**PROBLEM DETAILS:** Every single entry that follows is to be retyped exactly.

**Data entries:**

┄┄┄┄┄┄

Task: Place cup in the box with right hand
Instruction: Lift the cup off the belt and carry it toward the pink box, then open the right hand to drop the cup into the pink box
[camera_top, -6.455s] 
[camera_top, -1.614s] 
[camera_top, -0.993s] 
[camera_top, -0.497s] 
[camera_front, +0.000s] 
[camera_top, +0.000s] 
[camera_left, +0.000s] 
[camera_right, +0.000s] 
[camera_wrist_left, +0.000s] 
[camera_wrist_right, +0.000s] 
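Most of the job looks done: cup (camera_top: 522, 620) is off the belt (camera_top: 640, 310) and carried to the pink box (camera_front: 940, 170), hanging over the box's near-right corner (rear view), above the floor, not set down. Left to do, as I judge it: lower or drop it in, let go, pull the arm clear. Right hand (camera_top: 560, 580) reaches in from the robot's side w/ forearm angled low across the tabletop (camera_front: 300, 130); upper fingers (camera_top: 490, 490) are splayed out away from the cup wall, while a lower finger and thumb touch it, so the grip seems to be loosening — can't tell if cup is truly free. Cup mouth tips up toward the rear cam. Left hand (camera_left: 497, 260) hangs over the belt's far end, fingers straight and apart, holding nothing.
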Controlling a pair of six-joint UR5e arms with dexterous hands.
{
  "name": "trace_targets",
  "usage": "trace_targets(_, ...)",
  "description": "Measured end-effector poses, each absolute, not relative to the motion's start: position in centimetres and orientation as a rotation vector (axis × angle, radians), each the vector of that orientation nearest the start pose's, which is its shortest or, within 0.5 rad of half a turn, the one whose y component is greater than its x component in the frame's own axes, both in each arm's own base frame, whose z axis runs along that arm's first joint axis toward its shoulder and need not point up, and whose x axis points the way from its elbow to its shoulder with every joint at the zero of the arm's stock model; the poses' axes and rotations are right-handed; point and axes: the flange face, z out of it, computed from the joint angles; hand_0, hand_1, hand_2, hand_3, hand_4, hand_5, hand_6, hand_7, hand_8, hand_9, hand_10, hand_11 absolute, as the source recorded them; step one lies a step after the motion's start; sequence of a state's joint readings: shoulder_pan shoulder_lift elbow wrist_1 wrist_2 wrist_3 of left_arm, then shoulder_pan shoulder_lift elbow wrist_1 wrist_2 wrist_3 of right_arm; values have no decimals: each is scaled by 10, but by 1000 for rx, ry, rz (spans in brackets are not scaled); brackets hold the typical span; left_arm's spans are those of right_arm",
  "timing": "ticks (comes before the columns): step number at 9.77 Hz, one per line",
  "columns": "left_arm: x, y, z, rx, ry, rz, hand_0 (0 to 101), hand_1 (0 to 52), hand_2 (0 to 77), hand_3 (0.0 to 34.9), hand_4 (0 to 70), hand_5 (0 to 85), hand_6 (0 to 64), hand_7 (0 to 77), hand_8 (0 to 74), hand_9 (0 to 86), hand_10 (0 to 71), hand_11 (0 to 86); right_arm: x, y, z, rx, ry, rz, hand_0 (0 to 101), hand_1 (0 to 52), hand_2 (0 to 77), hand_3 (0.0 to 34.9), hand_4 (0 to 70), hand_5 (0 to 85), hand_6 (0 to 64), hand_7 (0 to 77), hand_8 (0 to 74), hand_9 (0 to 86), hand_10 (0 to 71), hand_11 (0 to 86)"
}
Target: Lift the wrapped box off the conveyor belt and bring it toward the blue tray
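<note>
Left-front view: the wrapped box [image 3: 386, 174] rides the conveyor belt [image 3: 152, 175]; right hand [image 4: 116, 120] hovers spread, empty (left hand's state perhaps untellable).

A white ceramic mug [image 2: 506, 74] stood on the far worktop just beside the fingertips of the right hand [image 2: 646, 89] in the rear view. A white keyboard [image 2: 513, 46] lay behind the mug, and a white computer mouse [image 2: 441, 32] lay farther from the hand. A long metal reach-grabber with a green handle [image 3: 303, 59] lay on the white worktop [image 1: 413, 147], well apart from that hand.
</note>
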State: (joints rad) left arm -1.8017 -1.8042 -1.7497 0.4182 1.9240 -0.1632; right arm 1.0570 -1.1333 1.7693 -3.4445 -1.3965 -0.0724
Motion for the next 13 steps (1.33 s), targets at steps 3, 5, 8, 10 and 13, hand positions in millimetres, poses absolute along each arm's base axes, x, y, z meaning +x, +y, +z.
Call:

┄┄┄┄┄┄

**EXERCISE SOLUTION:**
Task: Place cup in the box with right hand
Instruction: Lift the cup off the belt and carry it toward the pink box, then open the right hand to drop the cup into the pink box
[camera_top, -6.455s] 
[camera_top, -1.614s] 
[camera_top, -0.993s] 
[camera_top, -0.497s] 
[camera_front, +0.000s] 
[camera_top, +0.000s] 
[camera_left, +0.000s] 
[camera_right, +0.000s] 
[camera_wrist_left, +0.000s] 
[camera_wrist_right, +0.000s] 
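Most of the job looks done: cup (camera_top: 522, 620) is off the belt (camera_top: 640, 310) and carried to the pink box (camera_front: 940, 170), hanging over the box's near-right corner (rear view), above the floor, not set down. Left to do, as I judge it: lower or drop it in, let go, pull the arm clear. Right hand (camera_top: 560, 580) reaches in from the robot's side w/ forearm angled low across the tabletop (camera_front: 300, 130); upper fingers (camera_top: 490, 490) are splayed out away from the cup wall, while a lower finger and thumb touch it, so the grip seems to be loosening — can't tell if cup is truly free. Cup mouth tips up toward the rear cam. Left hand (camera_left: 497, 260) hangs over the belt's far end, fingers straight and apart, holding nothing.
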Controlling a pair of six-joint UR5e arms with dexterous hands.
{
  "name": "trace_targets",
  "usage": "trace_targets(_, ...)",
  "description": "Measured end-effector poses, each absolute, not relative to the motion's start: position in centimetres and orientation as a rotation vector (axis × angle, radians), each the vector of that orientation nearest the start pose's, which is its shortest or, within 0.5 rad of half a turn, the one whose y component is greater than its x component in the frame's own axes, both in each arm's own base frame, whose z axis runs along that arm's first joint axis toward its shoulder and need not point up, and whose x axis points the way from its elbow to its shoulder with every joint at the zero of the arm's stock model; the poses' axes and rotations are right-handed; point and axes: the flange face, z out of it, computed from the joint angles; hand_0, hand_1, hand_2, hand_3, hand_4, hand_5, hand_6, hand_7, hand_8, hand_9, hand_10, hand_11 absolute, as the source recorded them; step one lies a step after the motion's start; sequence of a state's joint readings: shoulder_pan shoulder_lift elbow wrist_1 wrist_2 wrist_3 of left_arm, then shoulder_pan shoulder_lift elbow wrist_1 wrist_2 wrist_3 of right_arm; values have no decimals: each is scaled by 10, but by 1000 for rx, ry, rz (spans in brackets are not scaled); brackets hold the typical span; left_arm's spans are those of right_arm",
  "timing": "ticks (comes before the columns): step number at 9.77 Hz, one per line",
  "columns": "left_arm: x, y, z, rx, ry, rz, hand_0 (0 to 101), hand_1 (0 to 52), hand_2 (0 to 77), hand_3 (0.0 to 34.9), hand_4 (0 to 70), hand_5 (0 to 85), hand_6 (0 to 64), hand_7 (0 to 77), hand_8 (0 to 74), hand_9 (0 to 86), hand_10 (0 to 71), hand_11 (0 to 86); right_arm: x, y, z, rx, ry, rz, hand_0 (0 to 101), hand_1 (0 to 52), hand_2 (0 to 77), hand_3 (0.0 to 34.9), hand_4 (0 to 70), hand_5 (0 to 85), hand_6 (0 to 64), hand_7 (0 to 77), hand_8 (0 to 74), hand_9 (0 to 86), hand_10 (0 to 71), hand_11 (0 to 86)"
}
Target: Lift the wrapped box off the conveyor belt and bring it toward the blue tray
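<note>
Left-front view: the wrapped box [image 3: 386, 174] rides the conveyor belt [image 3: 152, 175]; right hand [image 4: 116, 120] hovers spread, empty (left hand's state perhaps untellable).

A white ceramic mug [image 2: 506, 74] stood on the far worktop just beside the fingertips of the right hand [image 2: 646, 89] in the rear view. A white keyboard [image 2: 513, 46] lay behind the mug, and a white computer mouse [image 2: 441, 32] lay farther from the hand. A long metal reach-grabber with a green handle [image 3: 303, 59] lay on the white worktop [image 1: 413, 147], well apart from that hand.
</note>
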State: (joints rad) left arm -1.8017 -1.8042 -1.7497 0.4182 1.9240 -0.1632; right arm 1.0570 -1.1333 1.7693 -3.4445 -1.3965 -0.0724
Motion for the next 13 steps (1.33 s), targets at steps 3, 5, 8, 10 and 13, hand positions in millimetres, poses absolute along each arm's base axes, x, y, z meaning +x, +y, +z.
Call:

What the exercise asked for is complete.